Unable to get academically eligible to play Division I basketball out of high school, Carrick Felix
spent two years at the College of Southern Idaho improving his transcript. Because he was forced to redshirt his first season due to a wrist injury, Felix had three seasons of eligibility after completing his two year JUCO stint. He initially committed to Duke but was denied admission by the school, reportedly due to a missing math class. Felix eventually decided to stay close to home and enrolled at Arizona State, but wasn't a major factor his first two seasons there. That certainly hasn't been the case as a senior, though, as he's emerged as one of the most productive players in the Pac-12 and has begun to catch the eyes of NBA scouts with his intriguing profile.
Standing 6'6 with good length and a wiry strong frame, Felix is an excellent athlete overall, being both quick on the move and very explosive and reactive getting off his feet around the basket. He possesses ideal physical attributes for the shooting guard position at the next level and could fare well as a small forward as well, which is probably the position his skill set is currently best suited for.
On the offensive end, Felix is a very high energy player who does most of his damage operating off the ball, primarily through off-ball cuts, crashing the offensive glass, and spot-up opportunities leading to catch-and-shoot jumpers or straight-line drives. He has a good feel for getting open in the flow of the offense and sets himself up frequently for powerful dunks near the basket, both on simple catches under the rim or with one or two-dribble baseline drives. He can utilize touch when he needs to, and is solid with his finesse finishes, but prefers to rely on power more often, which is a big reason his 2P% has skyrocketed to 62.4% thus far this season.
He also does a good job utilizing his athletic and finishing skills in transition, seeing similar success there as in the half court. Felix has made this part of his game a major emphasis this season, as he gets out in transition 3.5 times per game and converts 70% of his attempts once there, amongst the best rates in all of college basketball.

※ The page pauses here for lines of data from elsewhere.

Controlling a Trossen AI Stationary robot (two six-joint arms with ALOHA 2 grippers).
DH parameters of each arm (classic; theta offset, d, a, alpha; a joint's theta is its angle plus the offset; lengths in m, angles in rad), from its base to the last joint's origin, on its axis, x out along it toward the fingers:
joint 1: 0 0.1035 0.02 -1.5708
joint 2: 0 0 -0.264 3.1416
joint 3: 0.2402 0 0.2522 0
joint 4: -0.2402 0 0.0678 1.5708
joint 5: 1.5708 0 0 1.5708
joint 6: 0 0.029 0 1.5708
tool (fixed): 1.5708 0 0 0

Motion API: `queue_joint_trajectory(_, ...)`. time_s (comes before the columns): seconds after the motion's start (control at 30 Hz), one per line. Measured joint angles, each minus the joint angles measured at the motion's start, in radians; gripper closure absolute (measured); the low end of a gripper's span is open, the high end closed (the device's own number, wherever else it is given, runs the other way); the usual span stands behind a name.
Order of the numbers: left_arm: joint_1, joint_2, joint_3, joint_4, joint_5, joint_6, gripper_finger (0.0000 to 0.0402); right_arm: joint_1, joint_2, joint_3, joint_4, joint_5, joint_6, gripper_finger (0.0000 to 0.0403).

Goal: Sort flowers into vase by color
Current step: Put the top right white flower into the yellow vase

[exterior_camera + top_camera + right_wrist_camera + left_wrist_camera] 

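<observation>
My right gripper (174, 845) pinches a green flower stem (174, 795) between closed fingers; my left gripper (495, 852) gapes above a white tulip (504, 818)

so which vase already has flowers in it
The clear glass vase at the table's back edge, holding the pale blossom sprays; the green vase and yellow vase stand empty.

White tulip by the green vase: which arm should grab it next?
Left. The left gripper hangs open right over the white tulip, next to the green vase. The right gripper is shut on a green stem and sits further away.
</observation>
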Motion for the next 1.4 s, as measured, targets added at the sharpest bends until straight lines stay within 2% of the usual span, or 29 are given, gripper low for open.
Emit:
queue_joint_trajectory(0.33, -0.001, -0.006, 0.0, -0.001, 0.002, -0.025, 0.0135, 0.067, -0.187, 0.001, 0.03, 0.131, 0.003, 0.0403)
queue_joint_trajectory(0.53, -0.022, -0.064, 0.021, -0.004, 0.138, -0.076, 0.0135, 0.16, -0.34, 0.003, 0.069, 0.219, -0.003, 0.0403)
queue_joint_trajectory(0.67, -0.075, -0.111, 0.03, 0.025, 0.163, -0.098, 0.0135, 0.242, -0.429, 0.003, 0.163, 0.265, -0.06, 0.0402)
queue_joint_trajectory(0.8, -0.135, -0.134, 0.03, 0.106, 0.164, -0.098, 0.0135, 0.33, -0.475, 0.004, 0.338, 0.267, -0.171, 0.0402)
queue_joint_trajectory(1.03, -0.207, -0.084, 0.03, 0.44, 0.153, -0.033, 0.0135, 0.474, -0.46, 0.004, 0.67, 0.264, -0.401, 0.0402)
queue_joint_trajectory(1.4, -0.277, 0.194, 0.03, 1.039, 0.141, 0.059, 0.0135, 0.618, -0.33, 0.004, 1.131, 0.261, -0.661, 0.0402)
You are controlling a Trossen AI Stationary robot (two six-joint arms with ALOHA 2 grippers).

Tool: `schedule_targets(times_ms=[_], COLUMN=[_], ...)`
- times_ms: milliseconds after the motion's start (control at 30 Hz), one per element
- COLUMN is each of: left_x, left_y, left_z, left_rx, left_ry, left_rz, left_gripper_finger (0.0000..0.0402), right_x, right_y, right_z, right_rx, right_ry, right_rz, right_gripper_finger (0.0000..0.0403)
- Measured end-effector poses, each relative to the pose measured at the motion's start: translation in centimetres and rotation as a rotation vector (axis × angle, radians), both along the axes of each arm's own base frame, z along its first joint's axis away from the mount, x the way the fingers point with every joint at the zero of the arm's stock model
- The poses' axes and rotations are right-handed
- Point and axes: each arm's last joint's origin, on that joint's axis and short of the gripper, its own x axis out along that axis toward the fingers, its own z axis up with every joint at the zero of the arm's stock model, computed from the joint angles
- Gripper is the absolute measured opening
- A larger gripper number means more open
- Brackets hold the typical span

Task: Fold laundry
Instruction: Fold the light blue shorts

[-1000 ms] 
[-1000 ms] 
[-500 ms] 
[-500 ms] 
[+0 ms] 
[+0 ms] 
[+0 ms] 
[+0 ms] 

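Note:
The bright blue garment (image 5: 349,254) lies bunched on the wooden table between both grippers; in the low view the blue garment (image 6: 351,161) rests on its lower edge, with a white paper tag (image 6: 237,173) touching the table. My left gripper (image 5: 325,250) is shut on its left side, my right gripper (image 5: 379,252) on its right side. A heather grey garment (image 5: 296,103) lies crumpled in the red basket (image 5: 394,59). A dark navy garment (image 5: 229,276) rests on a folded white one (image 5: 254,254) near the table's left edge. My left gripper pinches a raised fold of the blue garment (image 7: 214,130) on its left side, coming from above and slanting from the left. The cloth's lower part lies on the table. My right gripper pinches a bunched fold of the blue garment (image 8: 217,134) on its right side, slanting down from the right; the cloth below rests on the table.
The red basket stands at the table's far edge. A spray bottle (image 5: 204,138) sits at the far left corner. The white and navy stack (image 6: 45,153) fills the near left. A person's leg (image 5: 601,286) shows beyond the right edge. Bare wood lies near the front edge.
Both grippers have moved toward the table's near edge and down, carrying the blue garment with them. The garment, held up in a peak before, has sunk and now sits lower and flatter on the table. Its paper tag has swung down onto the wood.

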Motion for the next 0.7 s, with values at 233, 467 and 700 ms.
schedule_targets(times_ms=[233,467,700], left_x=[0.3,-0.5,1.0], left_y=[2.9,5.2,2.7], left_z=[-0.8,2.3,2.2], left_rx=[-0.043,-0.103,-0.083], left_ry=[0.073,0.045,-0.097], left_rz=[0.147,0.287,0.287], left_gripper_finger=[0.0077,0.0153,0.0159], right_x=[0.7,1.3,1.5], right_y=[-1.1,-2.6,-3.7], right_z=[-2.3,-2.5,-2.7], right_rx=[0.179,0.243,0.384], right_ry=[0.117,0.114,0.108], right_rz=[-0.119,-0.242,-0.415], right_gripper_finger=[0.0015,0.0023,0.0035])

Outside of his finishing around the rim, Felix's spot-up jumper, with range to the college three-point line, is probably his next best offensive skill at this point. Possessing solid mechanics and a good understanding of his strengths, Felix sticks mostly to simple catch-and-shoot attempts, hitting at a respectable 37% clip on 3.7 attempts per game this season from behind the arc, seeing his three-point percentage improve considerably each season. Further improvements in this area would definitely help his stock, and it is something he should focus on in the pre-draft process and beyond. He's only making 63% of his free throw attempts on the season thus far, which is something NBA scouts would surely like to see him improve on.
In terms of creating his own offense, Felix is very limited at this point, but he has a pretty good feel for his skill set and doesn't force the issue much. Not showing much in the line of advanced ball-handling or dribbling skills with his off hand, Felix is restricted mostly to straight-line drives in non-crowded situations, where he takes advantage of his good first step and effortless ability to get off the floor and explode towards the rim. He shows some flashes of finishing ability with floaters and runners in the lane when the situation calls for it, but otherwise doesn't show much in terms of a mid-range game or creating jump shots for himself off the dribble.
Felix also does a very good job contributing to his team's offense aside from scoring, being a good passer and offensive rebounder for a wing. He does a good job making simple, flow-of-the-offense passes from the perimeter, posting a solid 1.9 assists per game this year. His rebounding is more impressive, as he crashes the boards relentlessly for a player usually slotted at the small forward position in his team's lineup, pulling in 7.9 rebounds per game (2.1 offensive) in 34 minutes per game.
On the defensive end, Felix possesses excellent tools, having ample lateral quickness to defend either wing position along with good length and enough strength to get the job done, though his fundamentals are still a work in progress. He shows a pretty high effort level and gets into a good initial stance most of the time, but is prone to playing too upright or letting out of his stance early in possessions, still looking relatively raw overall with the finer aspects on this side of the court. Still, he uses his length to disrupt plays from the weak side often and doesn't appear to show any issues in the work ethic department, so this is an area where he may have some untapped potential down the road.
Looking forward, Felix is an intriguing prospect due to his physical tools and groundwork of two-way skills, but he's definitely a late bloomer who still is rough around the edges in most areas despite turning 22 before his senior season. Still, he's shown a very steep learning curve in the past three years and that, combined with his high motor and athletic abilities make him a player a team could be willing to invest development in.
Even if no team decides to spend a draft pick on him, scouts will certainly want to keep an eye on him down the road to see if he continues developing his skills once he's out of college.